Our facility is certified under GMP, ISO 9001, and WHO guidelines, ensuring compliance with global pharmaceutical standards.
Can you customize packaging for Maxtrid Syrup?
Yes, we offer customization of packaging, including labeling and outer box designs, to meet specific client requirements.
What is the shelf life of Maxtrid Syrup?
The product has a shelf life of 24 months when stored under recommended conditions, validated through stability studies.
Do you support private label manufacturing?
Yes, we provide private label manufacturing services, allowing clients to brand the product under their own specifications.
What are your minimum order quantities for bulk supply?
We accommodate bulk orders starting from 1,000 units, with flexible quantities based on client needs.
How do you ensure product consistency during large-scale production?
Our manufacturing processes include real-time monitoring, in-process controls, and batch validation to ensure consistency across all production runs.

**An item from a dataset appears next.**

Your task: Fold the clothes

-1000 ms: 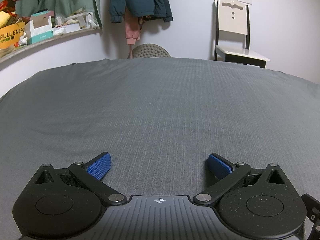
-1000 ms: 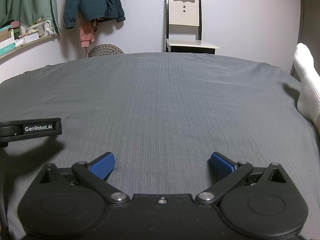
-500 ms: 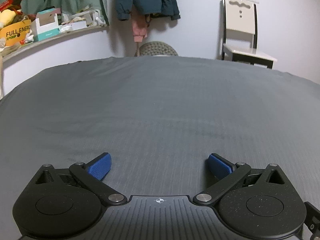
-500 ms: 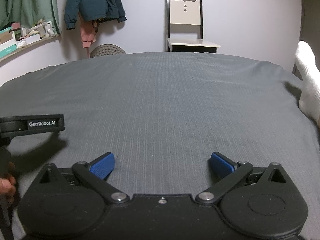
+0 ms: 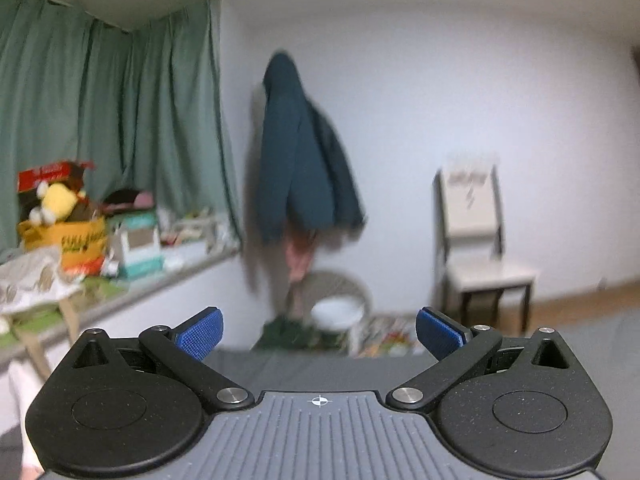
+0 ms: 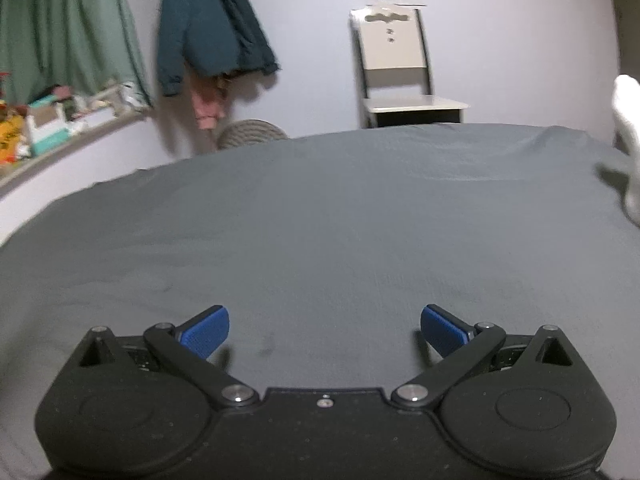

Can you export to specific regions?
Yes, we have established export capabilities to over 50 countries, with compliance measures tailored to regional regulatory requirements.
What quality control measures are in place for each batch?
Each batch undergoes HPLC, dissolution testing, microbial limit checks, and stability validation to ensure quality and safety.
How long does production take for custom orders?
Production timelines vary based on order complexity, but we offer expedited timelines for urgent requirements.
Do you provide documentation for regulatory submissions?
Yes, we supply complete documentation, including batch certificates, analytical reports, and regulatory compliance records.